Tanpa aba-aba Bella kembali memeluk Harris dengan sengaja supaya Davina cemburu.


Harris dan Davina sontak kaget akan hal tersebut. Harris memberontak minta di lepaskan namun Bella tak bergeming. Ia malah menambah erat pelukannya.


Davina merasa emosi dan kemarahannya melebur menjadi satu ketika melihat tindakan yang dilakukan oleh Bella.


Plakkk


Dengan keras Davina menampar pipi Bella hingga terlihat jelas bekas kemerahannya.


Sontak hal tersebut menjadi tontonan para pengunjung Mall.


Harris terkejut dengan tindakan Davina, karena yang ia pikir Davina hanya akan menangis sejadi-jadinya seperti wanita kebanyakan.


"Beraninya kamu peluk suami orang, dasar pelacur. Udah nggak laku ya! mending ke club aja di sana banyak kok lelaki hidung belang." ucap Davina dengan emosi yang meluap-luap.


Bella yang dikata-katai pelacur jadi murka. Ia hendak membalas tamparan ke Davina. Namun belum sempat mengenai tangannya sudah ditahan oleh Harris.


"Cukup Bella!" bentak Harris.


"Nggak bisa Dzaki, dia udah hina aku." ucap Bella tak kalah emosi. Davina tersenyum sinis.


"Ingat ya, Davina.
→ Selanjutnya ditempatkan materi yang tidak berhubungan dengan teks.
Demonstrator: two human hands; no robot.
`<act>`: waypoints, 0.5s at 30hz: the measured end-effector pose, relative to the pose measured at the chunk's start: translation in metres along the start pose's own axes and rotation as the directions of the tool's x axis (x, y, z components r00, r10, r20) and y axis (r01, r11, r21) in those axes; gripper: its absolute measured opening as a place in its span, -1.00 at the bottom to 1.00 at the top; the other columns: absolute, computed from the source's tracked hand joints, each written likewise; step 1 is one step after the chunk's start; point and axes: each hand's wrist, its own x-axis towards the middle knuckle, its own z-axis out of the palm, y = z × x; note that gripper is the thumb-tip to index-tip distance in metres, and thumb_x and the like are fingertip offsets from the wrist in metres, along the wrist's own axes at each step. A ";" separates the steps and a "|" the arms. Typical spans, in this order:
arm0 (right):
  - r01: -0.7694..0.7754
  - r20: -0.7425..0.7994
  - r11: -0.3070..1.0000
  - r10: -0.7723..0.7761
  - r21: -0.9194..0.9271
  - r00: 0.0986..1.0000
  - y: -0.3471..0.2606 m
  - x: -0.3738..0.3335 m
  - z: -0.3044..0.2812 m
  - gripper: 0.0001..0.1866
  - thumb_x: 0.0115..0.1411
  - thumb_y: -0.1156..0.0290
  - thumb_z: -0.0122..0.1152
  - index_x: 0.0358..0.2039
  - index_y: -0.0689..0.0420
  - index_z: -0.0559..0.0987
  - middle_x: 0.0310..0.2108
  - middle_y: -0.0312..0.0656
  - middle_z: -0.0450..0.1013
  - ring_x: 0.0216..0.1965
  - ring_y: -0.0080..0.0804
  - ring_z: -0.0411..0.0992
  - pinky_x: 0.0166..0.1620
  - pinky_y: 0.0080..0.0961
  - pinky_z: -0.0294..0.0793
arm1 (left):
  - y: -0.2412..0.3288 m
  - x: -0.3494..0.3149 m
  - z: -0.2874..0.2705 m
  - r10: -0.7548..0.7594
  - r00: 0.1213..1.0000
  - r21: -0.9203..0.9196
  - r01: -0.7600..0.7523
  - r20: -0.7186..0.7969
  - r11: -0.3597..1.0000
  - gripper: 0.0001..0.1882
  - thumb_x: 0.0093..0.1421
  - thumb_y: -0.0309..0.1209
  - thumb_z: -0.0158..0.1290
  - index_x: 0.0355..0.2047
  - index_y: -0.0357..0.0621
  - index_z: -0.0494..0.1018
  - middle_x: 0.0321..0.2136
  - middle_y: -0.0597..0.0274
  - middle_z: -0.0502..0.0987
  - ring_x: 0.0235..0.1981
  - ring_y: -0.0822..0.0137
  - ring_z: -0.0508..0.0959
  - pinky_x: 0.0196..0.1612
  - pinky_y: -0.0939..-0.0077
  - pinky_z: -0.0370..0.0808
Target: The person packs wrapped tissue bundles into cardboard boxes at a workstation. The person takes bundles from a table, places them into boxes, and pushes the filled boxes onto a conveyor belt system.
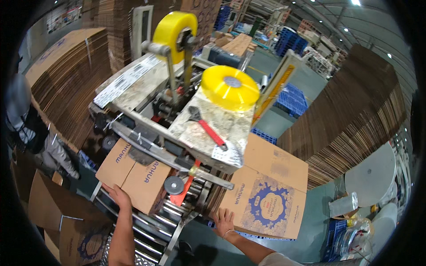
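A brown cardboard box (144, 184) with blue print sits on the rollers, partly under the box-taping machine (133, 104), its top flaps folded down. Against its near left edge rests my left hand (119, 197), fingers stretched out. To the right of the machine lies a stack of flattened cardboard boxes (266, 177), the upper one printed with a blue ornament. My right hand (224, 221) lies spread on that stack's near left edge, not closed round anything. An adjustable wrench (207, 128) with a red handle lies on the machine's top.
Yellow tape rolls sit on the machine, one upright (171, 35), one flat (230, 86). A roller conveyor (146, 230) runs toward me. An opened box (66, 221) stands at lower left. Tall flattened-carton stacks rise left (71, 71) and right (350, 106). A person (35, 128) stands far left.
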 end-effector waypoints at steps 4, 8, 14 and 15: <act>0.108 -0.095 0.979 -0.126 -0.171 0.987 0.041 0.004 0.035 -0.43 -0.14 0.21 0.19 -0.03 -0.16 0.34 0.05 -0.06 0.12 0.11 0.05 0.00 0.02 0.35 -0.14 | 0.041 -0.009 0.019 -0.365 0.896 -0.093 0.398 0.254 0.913 -0.37 0.18 -0.30 -0.23 0.19 -0.14 -0.22 0.02 -0.04 0.18 -0.09 0.18 0.32 -0.18 0.28 0.31; 0.310 -0.130 0.946 -0.320 -0.095 0.938 0.044 0.007 0.015 -0.52 -0.08 0.30 0.08 -0.06 -0.20 0.37 -0.01 -0.06 0.18 0.09 0.03 0.05 0.01 0.34 -0.09 | -0.018 -0.054 -0.025 -0.154 0.789 -0.100 0.263 0.594 0.960 -0.60 0.19 -0.04 -0.19 -0.28 -0.15 0.24 -0.67 0.34 0.34 -0.68 0.48 0.36 -0.69 0.61 0.25; -0.237 -0.033 0.959 0.235 -0.155 0.971 0.105 -0.024 -0.084 -0.67 -0.19 0.31 0.16 -0.34 0.12 0.46 -0.33 -0.08 0.41 -0.21 -0.13 0.35 -0.04 0.00 0.14 | -0.164 -0.198 -0.175 -0.348 0.275 0.394 -0.131 0.896 0.910 -0.65 0.09 -0.23 -0.01 -0.21 -0.22 0.36 -0.40 0.05 0.46 -0.38 0.17 0.45 -0.31 0.32 0.41; -0.311 -0.348 0.915 0.213 -0.257 0.913 0.110 -0.040 -0.121 -0.70 -0.28 0.34 0.22 -0.43 0.09 0.48 -0.44 -0.08 0.43 -0.28 -0.11 0.37 -0.08 -0.10 0.19 | -0.155 -0.210 -0.217 -0.156 0.205 0.247 -0.567 0.966 0.786 -0.64 0.12 -0.21 -0.06 -0.17 -0.18 0.38 -0.40 -0.02 0.47 -0.38 0.06 0.45 -0.36 0.26 0.41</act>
Aku bakal balikan sama Dzaki!"


"Apa kamu lupa Bella, posisi kamu di sini tuh cuma MANTAN! Dan kamu nggak berhak memiliki Harris, karena yang berhak cuma aku ISTRINYA." ucap Davina yang membuat Harris tersenyum.


"Sudah Davina, lebih baik kita pulang." bujuk Harris.


Byuurrr


Davina menyiram wajah Bella dengan minuman yang habis ia beli.


Davina tersenyum puas, kemudian ia menarik Harris dan pergi meninggalkan Bella yang masih berdiri dengan wajah dan rambut yang basah akibat ulahnya.


"Br*ngsek kamu Davina! Lihat saja aku bakal membalas perbuatan mu." ucap Bella dengan suara meninggi.